Although expulsions from the Jungle camp will be enforced, authorities have been denied permission to demolish “social areas” (PA)

A French court has approved plans to clear part of the Jungle refugee camp near Calais but ordered the French government to spare the makeshift huts used as schools, a cinema, kitchens and places of worship.

The administrative court in Lille gave the authorities permission to flatten the southern part of the sprawling camp in dunes north of Calais which houses Syrian, Iraqi, Afghan and east African migrants seeking to enter Britain.

Ten local charitable organisations and pressure groups and 250 migrants sought a court order on Tuesday to prevent the French government from clearing part of the camp. They argued that the residents – 1,000 according to the police, 3,450 according to the inhabitats – had nowhere else to go.

The court decided that the expulsions were justified but refused authorities permission to demolish “social areas” such as schools, kitchens and a mosque.

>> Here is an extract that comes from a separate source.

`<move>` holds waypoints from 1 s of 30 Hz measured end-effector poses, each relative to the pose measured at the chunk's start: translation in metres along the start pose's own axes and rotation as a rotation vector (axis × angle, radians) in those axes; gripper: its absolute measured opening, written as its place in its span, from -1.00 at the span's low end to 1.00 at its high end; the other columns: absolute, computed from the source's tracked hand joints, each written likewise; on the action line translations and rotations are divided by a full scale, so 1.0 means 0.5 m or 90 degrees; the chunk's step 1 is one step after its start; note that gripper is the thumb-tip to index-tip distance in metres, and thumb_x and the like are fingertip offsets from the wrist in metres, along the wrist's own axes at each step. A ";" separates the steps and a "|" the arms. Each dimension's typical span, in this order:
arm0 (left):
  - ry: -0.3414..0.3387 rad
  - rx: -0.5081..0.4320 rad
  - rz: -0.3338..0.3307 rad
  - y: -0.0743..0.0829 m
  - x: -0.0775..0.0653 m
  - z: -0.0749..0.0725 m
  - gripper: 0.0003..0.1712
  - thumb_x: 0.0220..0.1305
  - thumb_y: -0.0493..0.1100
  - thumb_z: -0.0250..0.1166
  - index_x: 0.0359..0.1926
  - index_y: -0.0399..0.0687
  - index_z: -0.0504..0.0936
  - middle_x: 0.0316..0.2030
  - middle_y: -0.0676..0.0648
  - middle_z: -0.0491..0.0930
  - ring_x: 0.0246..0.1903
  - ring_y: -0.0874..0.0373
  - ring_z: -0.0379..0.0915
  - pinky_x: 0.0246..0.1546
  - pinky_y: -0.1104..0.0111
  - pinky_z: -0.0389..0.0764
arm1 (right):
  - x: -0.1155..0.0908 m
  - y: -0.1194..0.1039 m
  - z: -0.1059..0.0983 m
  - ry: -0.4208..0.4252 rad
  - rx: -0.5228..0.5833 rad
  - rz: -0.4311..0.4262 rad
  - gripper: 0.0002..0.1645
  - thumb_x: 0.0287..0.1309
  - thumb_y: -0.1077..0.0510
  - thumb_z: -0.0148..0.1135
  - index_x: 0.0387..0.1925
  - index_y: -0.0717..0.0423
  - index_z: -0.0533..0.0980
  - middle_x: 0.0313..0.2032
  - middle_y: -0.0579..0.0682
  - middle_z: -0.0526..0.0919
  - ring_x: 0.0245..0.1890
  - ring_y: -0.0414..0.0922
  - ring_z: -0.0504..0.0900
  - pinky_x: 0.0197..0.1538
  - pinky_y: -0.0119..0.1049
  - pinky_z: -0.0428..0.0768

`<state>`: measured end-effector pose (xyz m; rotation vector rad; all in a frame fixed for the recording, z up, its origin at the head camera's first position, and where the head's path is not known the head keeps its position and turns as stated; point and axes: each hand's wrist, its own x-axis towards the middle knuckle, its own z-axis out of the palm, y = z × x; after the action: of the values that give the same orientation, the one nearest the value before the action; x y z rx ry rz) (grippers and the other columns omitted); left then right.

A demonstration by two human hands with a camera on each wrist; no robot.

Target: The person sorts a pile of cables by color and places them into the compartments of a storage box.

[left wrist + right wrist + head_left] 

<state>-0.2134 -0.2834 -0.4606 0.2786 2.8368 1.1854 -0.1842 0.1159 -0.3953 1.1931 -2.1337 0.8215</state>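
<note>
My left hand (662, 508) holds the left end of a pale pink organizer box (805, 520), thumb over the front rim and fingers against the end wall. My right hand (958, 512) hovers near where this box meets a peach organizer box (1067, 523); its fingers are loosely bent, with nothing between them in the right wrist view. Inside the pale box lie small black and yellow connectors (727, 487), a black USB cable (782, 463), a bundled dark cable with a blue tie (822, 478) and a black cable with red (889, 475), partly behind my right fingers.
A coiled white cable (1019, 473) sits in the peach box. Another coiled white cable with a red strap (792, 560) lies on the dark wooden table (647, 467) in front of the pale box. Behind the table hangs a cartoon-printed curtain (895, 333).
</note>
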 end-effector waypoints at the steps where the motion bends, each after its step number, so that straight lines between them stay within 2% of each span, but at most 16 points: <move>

The decision means that French police can, in theory, begin to clear the southern part of the camp on Friday. In practise, the demolition is likely to be spread over many days.

Officials said that there would be no “forced expulsions”. Efforts would be made to persuade the inhabitants that it was in their own interest to move into official shelters in the northern part of the camp or accommodation elsewhere in France.

The interior minister, Berbard Cazeneuve, said that the court decision, was a recognition of the “truth” of the situation in Calais not the “postures and manipulations” of pressure groups supporting the migrants.

Michel Janssens from the charity Medecins sans Frontieres said migrants cleared from the camp would end up squatting or sleeping rough elsewhere. “It's not human to do that,” he said. “We are not fighting for them to keep the camp but for the occupants to be given adequate and humane lodging.”

The government announced earlier this month that most of the Jungle must be cleared by the end of March. Only the “official” part of the camp containing shipping containers converted to shelters for men and a hostel for women and children would be allowed to remain. This would give space only for 1,500 of the 3,000 to 4,000 asylum seekers now officially said to be living in the whole of the Jungle. Pressure groups put the total population at around double that figure.

Migrants will be offered places in transit camps in other parts of France where they can start the procedure for seeking French asylum if they wish. In the past, most have refused do so and made their way back to Calais.